Among those 103 companies: H2O.ai.

Not as a newcomer. But as one of the earliest.

The Shift Jensen Described—Already Happened

In the NVIDIA keynote narrative, AI is now a platform shift on par with electricity or the internet. Entire companies are being built on AI—not just with it.

That framing is correct. But it also quietly validates something that started over a decade ago.

H2O.ai was founded in 2012 with a simple premise that algorithms would define the future of enterprise software.

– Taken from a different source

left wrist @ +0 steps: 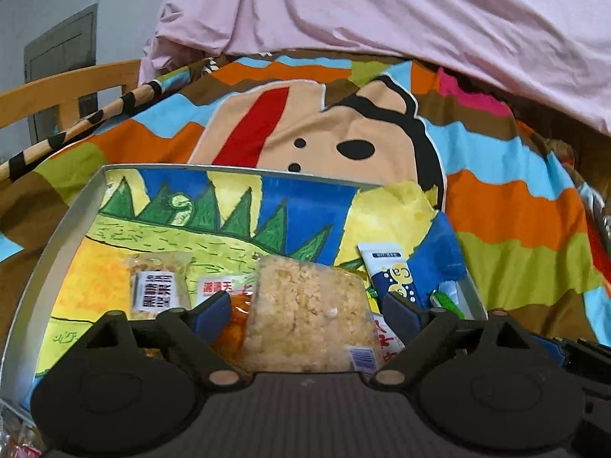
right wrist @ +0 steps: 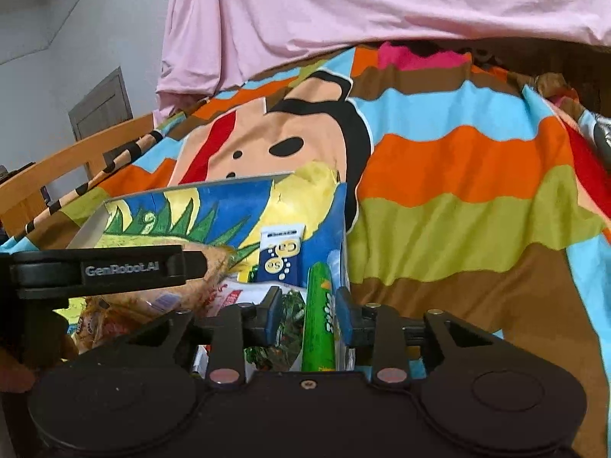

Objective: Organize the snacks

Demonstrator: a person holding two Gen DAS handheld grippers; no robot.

Before “AI native” became a category, H2O.ai was already operating as one:

  • Open-source first

  • Models as the product

  • Infrastructure-agnostic

  • Built for scale from day one

In other words, an algorithm company before the term was fashionable.

 

NVIDIA: The Ultimate Algorithm Company?

One of the more interesting moments in Jensen’s keynote was his repeated description of NVIDIA as an “algorithm company.

On the surface, that sounds surprising—this is the company that defined the modern GPU era.

But look closer:

  • CUDA is an algorithmic abstraction layer

  • TensorRT optimizes model execution

  • NIM turns models into composable services

NVIDIA’s evolution has been from hardware → platform → algorithms at scale.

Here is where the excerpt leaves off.